Page MenuHomeFreeBSD

HPET-based NMI (debug) watchdog
Needs ReviewPublic

Authored by avg on May 30 2018, 9:16 PM.
Tags
None
Referenced Files
Unknown Object (File)
Tue, Nov 12, 9:07 AM
Unknown Object (File)
Sat, Nov 2, 4:16 AM
Unknown Object (File)
Wed, Oct 30, 1:48 PM
Unknown Object (File)
Fri, Oct 25, 12:13 AM
Unknown Object (File)
Oct 14 2024, 6:26 PM
Unknown Object (File)
Oct 4 2024, 5:49 PM
Unknown Object (File)
Oct 1 2024, 5:37 PM
Unknown Object (File)
Sep 24 2024, 9:49 AM

Details

Reviewers
jhb
kib
mav
imp
Summary

This change adds a watchdog capability, activated with NMI_WATCHDOG kernel option, that does not depend on any specialized hardware (in x86 galaxy).
The watchdog delivers a non-maskable interrupt when it fires.
This is useful for debugging system lock-ups where regular interrupts cannot be delivered and, thus, SW_WATCHDOG does not help.
The new watchdog does not help with recovering from hardware issues (of course).

The change consists of several logical parts.
First, event timer interface is extended with methods to configure a timer for the NMI mode and to check whether the NMI timer has fired.
Second, an NMI watchdog driver is provided that can use any NMI capable event timer as a backend.
Third, HPET timer has grown the NMI mode support on x86 configurations with APIC support.

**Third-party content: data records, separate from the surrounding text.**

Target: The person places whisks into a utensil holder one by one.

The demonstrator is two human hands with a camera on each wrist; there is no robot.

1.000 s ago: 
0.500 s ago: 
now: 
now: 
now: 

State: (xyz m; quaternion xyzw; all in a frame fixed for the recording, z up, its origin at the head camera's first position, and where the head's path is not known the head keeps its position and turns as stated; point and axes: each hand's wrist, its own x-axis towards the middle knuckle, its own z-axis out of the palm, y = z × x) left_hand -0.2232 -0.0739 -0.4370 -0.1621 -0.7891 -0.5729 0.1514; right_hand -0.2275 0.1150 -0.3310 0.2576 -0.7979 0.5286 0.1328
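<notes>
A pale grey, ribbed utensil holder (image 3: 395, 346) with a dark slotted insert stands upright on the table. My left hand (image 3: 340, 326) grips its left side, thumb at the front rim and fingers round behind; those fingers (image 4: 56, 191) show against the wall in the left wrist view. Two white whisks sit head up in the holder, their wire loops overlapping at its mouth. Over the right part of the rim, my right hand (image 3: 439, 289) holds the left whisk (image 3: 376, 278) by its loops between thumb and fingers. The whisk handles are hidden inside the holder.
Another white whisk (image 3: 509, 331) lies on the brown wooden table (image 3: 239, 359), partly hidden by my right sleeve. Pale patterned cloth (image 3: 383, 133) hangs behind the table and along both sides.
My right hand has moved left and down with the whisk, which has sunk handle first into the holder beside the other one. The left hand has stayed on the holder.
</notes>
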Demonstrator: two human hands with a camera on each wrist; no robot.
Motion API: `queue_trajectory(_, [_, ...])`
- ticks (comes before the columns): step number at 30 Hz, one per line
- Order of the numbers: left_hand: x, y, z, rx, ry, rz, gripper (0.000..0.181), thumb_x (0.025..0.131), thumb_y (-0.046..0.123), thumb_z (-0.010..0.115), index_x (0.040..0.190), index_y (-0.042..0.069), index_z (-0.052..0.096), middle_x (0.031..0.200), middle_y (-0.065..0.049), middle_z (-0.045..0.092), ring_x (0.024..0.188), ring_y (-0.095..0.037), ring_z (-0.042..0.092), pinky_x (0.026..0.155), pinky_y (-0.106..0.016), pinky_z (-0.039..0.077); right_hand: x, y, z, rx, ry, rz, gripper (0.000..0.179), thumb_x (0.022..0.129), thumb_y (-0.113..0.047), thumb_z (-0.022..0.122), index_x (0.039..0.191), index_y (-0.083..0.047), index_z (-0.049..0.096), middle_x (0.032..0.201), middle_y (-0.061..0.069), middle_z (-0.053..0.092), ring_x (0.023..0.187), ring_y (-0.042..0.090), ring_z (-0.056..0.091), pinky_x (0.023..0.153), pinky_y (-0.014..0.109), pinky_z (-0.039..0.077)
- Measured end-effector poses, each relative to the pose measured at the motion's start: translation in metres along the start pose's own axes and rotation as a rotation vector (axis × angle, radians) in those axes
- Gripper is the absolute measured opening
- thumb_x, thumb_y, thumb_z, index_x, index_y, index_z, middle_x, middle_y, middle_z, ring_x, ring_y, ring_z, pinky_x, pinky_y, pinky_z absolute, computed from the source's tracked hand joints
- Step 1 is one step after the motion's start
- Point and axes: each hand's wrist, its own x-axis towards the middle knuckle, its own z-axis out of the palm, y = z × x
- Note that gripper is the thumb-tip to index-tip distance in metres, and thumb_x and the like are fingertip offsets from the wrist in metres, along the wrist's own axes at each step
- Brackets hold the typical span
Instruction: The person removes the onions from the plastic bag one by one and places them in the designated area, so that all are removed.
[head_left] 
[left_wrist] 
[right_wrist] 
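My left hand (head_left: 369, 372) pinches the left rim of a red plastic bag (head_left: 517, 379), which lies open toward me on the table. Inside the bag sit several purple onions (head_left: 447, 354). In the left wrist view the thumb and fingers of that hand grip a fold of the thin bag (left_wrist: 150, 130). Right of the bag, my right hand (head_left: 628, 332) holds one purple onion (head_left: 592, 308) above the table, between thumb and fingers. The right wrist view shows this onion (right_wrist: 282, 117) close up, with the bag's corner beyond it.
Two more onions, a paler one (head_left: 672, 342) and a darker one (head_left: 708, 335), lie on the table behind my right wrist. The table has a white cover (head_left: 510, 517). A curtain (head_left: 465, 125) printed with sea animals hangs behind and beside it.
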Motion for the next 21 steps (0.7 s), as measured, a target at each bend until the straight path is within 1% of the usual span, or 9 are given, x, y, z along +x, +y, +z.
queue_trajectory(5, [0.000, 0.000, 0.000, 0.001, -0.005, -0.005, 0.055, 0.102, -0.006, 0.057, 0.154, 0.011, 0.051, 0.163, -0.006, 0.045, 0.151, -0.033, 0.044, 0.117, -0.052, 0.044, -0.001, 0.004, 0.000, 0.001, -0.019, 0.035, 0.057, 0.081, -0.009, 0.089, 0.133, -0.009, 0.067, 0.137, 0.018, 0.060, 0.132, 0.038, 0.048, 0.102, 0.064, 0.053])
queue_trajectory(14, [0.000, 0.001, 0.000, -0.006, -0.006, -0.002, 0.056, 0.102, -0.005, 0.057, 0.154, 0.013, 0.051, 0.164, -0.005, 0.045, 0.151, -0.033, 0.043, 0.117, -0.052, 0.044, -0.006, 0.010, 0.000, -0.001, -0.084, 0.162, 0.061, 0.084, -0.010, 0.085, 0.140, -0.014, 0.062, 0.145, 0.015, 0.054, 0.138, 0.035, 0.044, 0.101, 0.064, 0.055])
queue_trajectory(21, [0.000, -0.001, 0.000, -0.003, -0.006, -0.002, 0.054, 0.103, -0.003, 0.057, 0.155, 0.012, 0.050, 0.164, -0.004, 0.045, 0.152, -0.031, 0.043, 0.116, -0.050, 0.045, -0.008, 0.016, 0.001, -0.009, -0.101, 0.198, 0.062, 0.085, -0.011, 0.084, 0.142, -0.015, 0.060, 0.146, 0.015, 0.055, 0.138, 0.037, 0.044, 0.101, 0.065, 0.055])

The NMI mode is provided only if HPET supports FSB / MSI interrupt mode.

Additionally, x86 NMI handling code has been reorganized to support NMI_WATCHDOG.
Also, I added a knob for a quirk of AMD based hardware. For IO-APIC and MSI interrupts there is no translation of the delivery mode from the APIC format to the HyperTransport format.
So, the delivery mode has to be specified in the HyperTransport format.

I wrote this code for my own use and didn't really intend to upstream it.
That reflected on the design and the code quality.
Most of all I don't like how NMI mode is configured for HPET FSB interrupt delivery.
I am not sure if it would be worth adding another bus method method for that.
Maye it would be sufficient to expose a direct interface to the MSI code.

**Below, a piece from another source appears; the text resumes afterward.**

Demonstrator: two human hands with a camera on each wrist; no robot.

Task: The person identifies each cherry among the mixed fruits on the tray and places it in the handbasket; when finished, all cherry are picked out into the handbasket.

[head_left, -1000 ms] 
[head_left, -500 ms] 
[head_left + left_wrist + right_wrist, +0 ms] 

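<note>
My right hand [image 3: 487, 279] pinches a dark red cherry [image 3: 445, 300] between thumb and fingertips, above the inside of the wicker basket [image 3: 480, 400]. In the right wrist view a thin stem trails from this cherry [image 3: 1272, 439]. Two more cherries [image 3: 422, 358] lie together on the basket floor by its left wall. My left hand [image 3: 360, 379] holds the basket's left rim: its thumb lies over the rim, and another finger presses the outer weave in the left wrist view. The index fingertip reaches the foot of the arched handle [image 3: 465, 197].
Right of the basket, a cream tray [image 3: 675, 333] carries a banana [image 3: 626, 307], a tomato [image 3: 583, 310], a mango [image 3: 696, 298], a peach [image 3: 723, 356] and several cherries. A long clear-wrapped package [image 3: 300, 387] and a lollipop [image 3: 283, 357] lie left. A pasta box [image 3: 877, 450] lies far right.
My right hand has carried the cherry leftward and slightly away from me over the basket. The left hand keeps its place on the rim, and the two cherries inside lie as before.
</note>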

I am creating this review request to solicit feedback on th general usefulness of the new facility and to get comments on the design and the code.

Test Plan

Works for me on AMD based hardware.

hpet0: <High Precision Event Timer> iomem 0xfed00000-0xfed003ff on acpi0
hpet0: vendor 0x4353, rev 0x10, 14318180Hz, 3 timers, legacy route
hpet0:  t0: irqs 0x00c00000 (0), MSI, periodic
hpet0:  t1: irqs 0x00c00000 (0), MSI, periodic
hpet0:  t2: irqs 0x00c00000 (0), MSI, periodic
Timecounter "HPET" frequency 14318180 Hz quality 950
Event timer "HPET" frequency 14318180 Hz quality 450
Event timer "HPET1" frequency 14318180 Hz quality 450
Event timer "HPET2" frequency 14318180 Hz quality 450
random: harvesting attach, 8 bytes (4 bits) from hpet0
NMI watchdog: found timer HPET1
NMI watchdog: using timer HPET1

Also, this is how it looks when the watchdog "barks":

panic: NMI watchdog
cpuid = 0
time = 1527700411
KDB: stack backtrace:
db_trace_self_wrapper() at db_trace_self_wrapper+0x2b/frame 0xffffffff81fbc930
vpanic() at vpanic+0x1a3/frame 0xffffffff81fbc990
panic() at panic+0x43/frame 0xffffffff81fbc9f0
nmi_call_kdb() at nmi_call_kdb+0x80/frame 0xffffffff81fbca20
nmi_call_kdb_smp() at nmi_call_kdb_smp+0x47/frame 0xffffffff81fbca50
trap() at trap+0x246/frame 0xffffffff81fbcb60
nmi_calltrap() at nmi_calltrap+0x8/frame 0xffffffff81fbcb60
--- trap 0x13, rip = 0xffffffff811cf8d6, rsp = 0xfffffe00413bea50, rbp = 0xfffffe00413bea50 ---
acpi_cpu_c1() at acpi_cpu_c1+0x6/frame 0xfffffe00413bea50
acpi_cpu_idle() at acpi_cpu_idle+0x2ee/frame 0xfffffe00413beaa0
cpu_idle_acpi() at cpu_idle_acpi+0x3f/frame 0xfffffe00413beac0
cpu_idle() at cpu_idle+0x95/frame 0xfffffe00413beae0
sched_idletd() at sched_idletd+0x517/frame 0xfffffe00413bebb0
fork_exit() at fork_exit+0x84/frame 0xfffffe00413bebf0
fork_trampoline() at fork_trampoline+0xe/frame 0xfffffe00413bebf0
--- trap 0, rip = 0, rsp = 0, rbp = 0 ---
KDB: enter: panic
[ thread pid 11 tid 100003 ]
Stopped at      kdb_enter+0x3b: movq    $0,kdb_why

Diff Detail

Repository
rS FreeBSD src repository - subversion
Lint
Lint Passed
Unit
No Test Coverage
Build Status
Buildable 17621
Build 17428: arc lint + arc unit

Event Timeline

Can you split this into per-topic patch ?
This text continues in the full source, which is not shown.